A. Pérez Meca - Europa Press - Arquivo
MADRID 17 fev. (EUROPA PRESS) -
A ministra da Saúde, Mónica García, defendeu no Senado o recorde de 12.366 vagas para Formação Especializada em Saúde convocadas este ano e se declarou “orgulhosamente responsável” pela gestão de seu departamento, após o pedido da senadora do PP Rosa Romero de realizar uma auditoria independente dos exames MIR.
“Entendo que estejam furiosos porque estamos revertendo todos os seus cortes. Entendo que estejam furiosos porque este ano alcançamos um número histórico com 12.366 vagas contra as suas píricas 8.000, 40% a mais”, destacou García durante a sessão de controle do Governo no Senado.
Além disso, a ministra mostrou-se orgulhosa das ações que o departamento que dirige está realizando, como promover uma lei para proteger a universalidade, bem como aprovar o primeiro Plano Nacional Contra o Suicídio e por ter trazido mais de 60 crianças de Gaza para serem tratadas.
“E veja se o nosso sistema de saúde pública é universal, de qualidade e magnânimo, que também é capaz de tratar todos aqueles que, como vocês, querem desacreditá-lo e cortá-lo”, repreendeu García à senadora do PP.
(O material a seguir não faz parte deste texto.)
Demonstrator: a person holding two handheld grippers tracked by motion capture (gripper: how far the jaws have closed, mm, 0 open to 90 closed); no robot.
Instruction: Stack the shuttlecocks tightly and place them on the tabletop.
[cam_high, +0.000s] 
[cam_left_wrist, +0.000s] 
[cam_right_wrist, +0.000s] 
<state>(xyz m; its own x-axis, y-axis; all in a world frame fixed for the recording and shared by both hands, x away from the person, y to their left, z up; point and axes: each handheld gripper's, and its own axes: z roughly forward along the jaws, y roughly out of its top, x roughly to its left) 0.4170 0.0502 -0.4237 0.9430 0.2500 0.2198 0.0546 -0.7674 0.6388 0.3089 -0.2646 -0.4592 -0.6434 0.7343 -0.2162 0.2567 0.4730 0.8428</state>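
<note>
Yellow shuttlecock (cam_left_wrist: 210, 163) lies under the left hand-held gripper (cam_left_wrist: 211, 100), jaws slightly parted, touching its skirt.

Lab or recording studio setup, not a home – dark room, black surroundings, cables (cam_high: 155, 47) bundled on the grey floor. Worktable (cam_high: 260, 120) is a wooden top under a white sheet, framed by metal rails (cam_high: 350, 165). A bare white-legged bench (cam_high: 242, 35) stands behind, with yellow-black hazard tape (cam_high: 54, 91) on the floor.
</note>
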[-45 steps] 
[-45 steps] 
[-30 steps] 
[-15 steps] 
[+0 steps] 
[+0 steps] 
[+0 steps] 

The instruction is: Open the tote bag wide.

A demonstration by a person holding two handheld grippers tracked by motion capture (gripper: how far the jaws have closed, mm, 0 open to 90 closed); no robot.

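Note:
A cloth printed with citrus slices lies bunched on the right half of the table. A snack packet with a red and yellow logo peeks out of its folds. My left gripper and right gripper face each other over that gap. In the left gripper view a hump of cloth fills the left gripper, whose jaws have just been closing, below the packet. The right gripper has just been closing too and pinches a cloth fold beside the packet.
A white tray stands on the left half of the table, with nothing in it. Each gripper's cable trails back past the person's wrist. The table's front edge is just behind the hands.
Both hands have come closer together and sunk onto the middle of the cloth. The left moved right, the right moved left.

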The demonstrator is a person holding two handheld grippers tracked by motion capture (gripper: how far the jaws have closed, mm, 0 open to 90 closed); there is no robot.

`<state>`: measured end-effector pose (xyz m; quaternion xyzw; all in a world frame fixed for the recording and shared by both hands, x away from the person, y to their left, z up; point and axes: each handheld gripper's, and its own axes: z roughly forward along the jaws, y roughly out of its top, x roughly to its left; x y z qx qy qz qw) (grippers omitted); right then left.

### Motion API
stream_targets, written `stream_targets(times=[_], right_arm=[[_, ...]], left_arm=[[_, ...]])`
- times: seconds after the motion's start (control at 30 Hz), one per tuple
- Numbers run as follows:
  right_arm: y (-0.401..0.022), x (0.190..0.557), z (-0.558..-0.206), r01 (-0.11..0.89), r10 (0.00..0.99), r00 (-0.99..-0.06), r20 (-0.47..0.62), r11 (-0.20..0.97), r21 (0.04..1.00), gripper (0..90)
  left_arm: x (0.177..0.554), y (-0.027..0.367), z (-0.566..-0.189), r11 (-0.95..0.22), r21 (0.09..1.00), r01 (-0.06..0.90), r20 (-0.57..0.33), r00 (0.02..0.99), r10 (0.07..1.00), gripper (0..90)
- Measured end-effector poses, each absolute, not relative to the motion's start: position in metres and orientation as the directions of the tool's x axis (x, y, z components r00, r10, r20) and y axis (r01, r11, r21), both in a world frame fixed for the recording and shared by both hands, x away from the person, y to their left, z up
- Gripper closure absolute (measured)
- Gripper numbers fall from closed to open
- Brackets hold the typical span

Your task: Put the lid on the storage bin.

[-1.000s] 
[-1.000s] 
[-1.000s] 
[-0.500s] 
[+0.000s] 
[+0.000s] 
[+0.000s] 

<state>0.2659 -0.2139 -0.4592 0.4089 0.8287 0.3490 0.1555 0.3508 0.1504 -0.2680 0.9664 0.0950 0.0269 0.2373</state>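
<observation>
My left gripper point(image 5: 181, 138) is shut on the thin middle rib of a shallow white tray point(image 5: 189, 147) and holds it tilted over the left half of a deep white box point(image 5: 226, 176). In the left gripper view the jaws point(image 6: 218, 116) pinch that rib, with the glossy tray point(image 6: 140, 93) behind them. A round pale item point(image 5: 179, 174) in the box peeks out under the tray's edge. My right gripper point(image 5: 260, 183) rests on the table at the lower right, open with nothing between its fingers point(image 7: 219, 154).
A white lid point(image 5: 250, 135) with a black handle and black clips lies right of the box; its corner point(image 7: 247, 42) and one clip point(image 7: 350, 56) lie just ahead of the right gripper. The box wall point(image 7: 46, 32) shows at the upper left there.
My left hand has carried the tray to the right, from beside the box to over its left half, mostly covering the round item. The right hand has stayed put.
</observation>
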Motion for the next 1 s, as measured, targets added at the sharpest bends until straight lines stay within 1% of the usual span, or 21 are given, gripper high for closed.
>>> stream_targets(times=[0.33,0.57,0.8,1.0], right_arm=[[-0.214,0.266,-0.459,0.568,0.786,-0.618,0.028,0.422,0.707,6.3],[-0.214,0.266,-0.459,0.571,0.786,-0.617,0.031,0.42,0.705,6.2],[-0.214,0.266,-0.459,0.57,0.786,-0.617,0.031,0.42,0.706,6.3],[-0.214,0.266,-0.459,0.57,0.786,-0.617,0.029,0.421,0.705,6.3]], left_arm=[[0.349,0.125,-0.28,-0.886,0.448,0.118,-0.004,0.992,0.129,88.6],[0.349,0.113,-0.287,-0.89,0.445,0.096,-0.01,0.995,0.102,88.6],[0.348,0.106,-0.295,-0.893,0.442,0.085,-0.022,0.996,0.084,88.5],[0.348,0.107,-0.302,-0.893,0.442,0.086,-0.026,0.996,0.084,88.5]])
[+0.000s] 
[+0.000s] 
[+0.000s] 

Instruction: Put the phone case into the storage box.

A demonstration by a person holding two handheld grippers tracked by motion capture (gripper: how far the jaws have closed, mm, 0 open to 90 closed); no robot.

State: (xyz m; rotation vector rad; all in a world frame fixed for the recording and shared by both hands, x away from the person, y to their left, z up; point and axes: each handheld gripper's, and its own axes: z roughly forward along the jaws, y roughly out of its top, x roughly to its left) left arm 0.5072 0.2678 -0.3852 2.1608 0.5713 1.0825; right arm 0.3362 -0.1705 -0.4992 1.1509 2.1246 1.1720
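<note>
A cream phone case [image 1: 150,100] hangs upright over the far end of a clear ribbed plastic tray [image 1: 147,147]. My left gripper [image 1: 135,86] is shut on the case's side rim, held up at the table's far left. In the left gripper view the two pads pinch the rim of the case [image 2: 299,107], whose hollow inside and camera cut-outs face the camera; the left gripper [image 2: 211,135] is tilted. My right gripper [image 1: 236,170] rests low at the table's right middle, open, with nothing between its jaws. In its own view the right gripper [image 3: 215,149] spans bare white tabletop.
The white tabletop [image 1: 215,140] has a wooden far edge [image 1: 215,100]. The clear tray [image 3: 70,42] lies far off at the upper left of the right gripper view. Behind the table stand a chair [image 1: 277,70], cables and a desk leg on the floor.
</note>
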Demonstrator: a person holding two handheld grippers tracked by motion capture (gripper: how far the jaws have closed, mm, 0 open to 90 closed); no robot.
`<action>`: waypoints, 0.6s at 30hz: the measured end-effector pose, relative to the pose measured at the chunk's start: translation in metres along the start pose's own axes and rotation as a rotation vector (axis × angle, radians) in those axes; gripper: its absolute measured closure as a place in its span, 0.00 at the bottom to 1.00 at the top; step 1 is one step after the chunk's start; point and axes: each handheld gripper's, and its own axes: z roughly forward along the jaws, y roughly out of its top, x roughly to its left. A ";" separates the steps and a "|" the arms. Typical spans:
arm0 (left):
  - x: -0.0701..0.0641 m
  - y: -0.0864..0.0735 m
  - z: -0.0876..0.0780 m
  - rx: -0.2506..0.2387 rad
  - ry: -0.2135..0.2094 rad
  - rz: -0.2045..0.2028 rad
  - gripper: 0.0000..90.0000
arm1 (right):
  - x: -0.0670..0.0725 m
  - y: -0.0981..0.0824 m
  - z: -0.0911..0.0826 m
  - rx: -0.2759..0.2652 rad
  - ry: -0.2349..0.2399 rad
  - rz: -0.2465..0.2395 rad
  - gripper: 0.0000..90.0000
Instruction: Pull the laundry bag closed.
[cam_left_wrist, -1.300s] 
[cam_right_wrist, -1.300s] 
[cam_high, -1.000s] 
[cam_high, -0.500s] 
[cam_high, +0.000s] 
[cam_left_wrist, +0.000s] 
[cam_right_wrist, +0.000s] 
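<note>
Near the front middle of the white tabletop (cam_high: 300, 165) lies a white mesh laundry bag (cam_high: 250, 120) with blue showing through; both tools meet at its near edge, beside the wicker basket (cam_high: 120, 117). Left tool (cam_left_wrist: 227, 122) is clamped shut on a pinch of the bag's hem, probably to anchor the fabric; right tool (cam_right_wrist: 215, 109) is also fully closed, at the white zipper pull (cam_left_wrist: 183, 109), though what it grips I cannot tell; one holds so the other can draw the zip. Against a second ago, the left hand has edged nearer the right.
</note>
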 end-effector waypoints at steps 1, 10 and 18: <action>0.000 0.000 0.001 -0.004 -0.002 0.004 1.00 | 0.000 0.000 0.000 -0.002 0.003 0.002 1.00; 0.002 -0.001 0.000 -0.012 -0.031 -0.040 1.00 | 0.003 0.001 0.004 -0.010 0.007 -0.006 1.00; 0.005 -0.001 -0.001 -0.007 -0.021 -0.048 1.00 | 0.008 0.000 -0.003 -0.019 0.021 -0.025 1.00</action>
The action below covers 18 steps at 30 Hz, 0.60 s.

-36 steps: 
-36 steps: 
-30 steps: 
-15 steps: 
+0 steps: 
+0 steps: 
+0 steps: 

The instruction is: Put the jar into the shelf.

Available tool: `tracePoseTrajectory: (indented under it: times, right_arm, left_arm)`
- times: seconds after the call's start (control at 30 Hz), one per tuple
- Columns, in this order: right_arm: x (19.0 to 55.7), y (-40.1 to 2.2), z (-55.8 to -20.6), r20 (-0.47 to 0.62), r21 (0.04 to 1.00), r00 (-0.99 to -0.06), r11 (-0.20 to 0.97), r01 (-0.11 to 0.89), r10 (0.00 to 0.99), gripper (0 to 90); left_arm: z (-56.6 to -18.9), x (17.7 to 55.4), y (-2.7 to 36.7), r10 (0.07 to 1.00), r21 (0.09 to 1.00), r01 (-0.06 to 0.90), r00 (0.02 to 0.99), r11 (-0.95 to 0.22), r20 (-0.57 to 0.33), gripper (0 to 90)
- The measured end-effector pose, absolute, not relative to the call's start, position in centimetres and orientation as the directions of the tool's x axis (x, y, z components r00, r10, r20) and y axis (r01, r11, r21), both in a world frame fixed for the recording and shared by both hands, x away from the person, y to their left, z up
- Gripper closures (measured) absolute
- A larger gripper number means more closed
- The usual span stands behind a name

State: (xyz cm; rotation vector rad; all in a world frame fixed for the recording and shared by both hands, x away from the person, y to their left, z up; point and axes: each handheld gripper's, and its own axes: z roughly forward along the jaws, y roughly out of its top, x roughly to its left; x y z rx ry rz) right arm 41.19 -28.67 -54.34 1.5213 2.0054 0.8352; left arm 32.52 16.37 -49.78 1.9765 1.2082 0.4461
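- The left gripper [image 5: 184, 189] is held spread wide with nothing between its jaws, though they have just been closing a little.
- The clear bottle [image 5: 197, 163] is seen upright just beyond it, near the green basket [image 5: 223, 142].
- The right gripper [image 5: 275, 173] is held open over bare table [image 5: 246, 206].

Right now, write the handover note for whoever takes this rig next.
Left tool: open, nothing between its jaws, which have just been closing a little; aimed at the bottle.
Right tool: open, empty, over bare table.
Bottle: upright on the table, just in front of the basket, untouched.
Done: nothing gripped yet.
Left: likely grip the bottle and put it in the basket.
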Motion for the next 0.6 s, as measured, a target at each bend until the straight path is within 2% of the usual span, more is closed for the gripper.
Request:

Na mesma linha, a ministra criticou que, quando os senadores do PP “ouvem falar de saúde e assistência médica, na verdade ouvem o ‘tin-tin’ da caixa registradora”, e garantiu que o modelo de saúde que defendem tem como “grande farol” os Estados Unidos, onde, segundo ela, 65% das falências familiares se devem ao sistema de saúde.
Além disso, reivindicou sua participação em mobilizações em defesa do sistema público. “A saúde não se vende, a saúde se defende”, concluiu. “O EXAME MIR ULTRAPASSOU TODAS AS LINHAS VERMELHAS”
Durante sua intervenção, a senadora do PP Rosa Romero criticou que o último exame MIR “ultrapassou todos os limites” após a demissão de especialistas e o atraso na publicação das listas.
“Transformaram este exame num desastre absoluto, numa insegurança jurídica para milhares de candidatos que não pode ser admitida”, afirmou, ao mesmo tempo que lembrou que a Associação MIR Espanha solicitou uma auditoria externa para apurar responsabilidades.
Por tudo isso, voltou a reclamar uma auditoria independente e pediu “transparência e taquígrafos para saber a verdade”, sublinhando que o MIR “não é mais um trámite, mas a porta de entrada para a formação dos futuros especialistas”.